**What the task asks**
Look through the lines below; wherever the word "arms" appears, copy that line.
# # # # # # #
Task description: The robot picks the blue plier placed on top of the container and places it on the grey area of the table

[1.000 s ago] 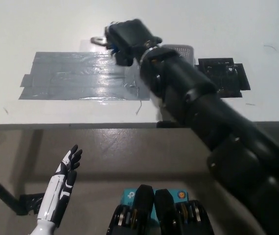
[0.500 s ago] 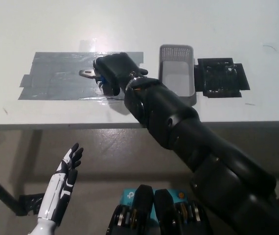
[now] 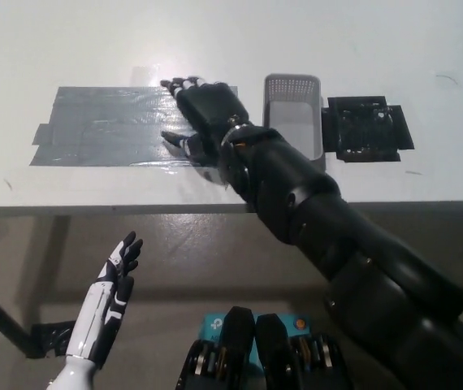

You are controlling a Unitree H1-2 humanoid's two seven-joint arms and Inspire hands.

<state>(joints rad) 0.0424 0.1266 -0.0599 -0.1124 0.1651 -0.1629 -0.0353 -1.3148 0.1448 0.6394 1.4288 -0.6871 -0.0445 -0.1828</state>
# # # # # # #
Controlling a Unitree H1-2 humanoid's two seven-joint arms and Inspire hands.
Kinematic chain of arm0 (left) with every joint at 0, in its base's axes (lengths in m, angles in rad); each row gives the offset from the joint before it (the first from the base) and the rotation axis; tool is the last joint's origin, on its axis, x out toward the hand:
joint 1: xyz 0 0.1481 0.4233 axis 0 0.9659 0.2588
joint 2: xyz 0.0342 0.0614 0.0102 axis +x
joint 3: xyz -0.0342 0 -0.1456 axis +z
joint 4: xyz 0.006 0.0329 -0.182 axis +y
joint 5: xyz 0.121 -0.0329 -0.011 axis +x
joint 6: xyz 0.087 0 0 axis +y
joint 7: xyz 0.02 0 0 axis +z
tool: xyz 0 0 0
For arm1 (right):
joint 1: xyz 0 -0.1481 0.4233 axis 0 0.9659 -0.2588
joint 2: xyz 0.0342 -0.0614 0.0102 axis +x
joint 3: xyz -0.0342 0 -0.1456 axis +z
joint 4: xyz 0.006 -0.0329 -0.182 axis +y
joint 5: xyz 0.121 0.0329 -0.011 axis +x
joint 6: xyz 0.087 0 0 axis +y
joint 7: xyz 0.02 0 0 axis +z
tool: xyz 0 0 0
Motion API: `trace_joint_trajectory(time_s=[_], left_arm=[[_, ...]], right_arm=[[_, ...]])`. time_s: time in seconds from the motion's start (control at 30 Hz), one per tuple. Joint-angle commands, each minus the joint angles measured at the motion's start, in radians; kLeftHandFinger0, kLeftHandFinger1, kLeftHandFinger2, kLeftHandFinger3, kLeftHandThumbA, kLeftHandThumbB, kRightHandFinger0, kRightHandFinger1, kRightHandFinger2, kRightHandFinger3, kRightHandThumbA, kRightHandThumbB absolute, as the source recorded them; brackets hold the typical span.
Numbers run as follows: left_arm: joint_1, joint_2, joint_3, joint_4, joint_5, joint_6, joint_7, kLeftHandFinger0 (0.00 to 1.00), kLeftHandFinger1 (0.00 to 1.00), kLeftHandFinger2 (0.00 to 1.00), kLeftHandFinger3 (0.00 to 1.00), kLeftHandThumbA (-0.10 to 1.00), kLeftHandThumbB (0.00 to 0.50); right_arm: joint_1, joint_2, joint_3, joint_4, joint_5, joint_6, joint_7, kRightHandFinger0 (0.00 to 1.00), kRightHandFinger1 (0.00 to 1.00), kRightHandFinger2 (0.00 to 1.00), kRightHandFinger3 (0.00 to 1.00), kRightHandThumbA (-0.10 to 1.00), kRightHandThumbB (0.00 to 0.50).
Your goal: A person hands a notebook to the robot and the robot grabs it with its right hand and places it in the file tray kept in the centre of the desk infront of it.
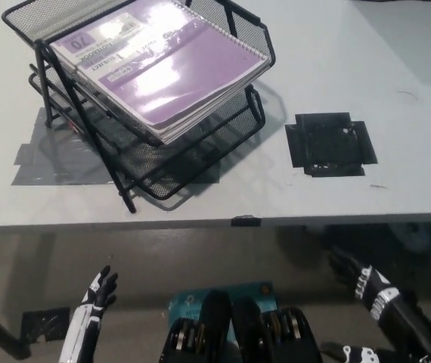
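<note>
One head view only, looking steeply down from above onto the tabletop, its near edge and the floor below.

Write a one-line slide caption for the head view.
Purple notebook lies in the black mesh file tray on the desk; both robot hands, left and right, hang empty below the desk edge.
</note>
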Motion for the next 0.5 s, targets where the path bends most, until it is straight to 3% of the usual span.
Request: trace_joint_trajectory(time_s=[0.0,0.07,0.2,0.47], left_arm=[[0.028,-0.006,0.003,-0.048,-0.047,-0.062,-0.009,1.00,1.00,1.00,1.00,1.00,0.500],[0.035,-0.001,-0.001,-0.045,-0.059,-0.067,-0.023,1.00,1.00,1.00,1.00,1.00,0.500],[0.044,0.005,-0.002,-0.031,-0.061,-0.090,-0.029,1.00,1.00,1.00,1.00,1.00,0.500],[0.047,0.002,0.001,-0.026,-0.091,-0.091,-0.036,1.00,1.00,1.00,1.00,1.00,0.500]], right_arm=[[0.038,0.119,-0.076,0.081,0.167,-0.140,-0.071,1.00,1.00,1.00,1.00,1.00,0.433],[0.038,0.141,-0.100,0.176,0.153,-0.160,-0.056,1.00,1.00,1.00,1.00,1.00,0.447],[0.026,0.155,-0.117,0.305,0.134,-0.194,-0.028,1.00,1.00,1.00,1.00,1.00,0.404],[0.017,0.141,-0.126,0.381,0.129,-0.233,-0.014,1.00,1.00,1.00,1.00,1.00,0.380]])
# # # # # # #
**Output of the task**
You are controlling a Unitree H1-2 humanoid's two seven-joint arms and Inspire hands.
Controlling a Unitree H1-2 humanoid's two seven-joint arms and Inspire hands.

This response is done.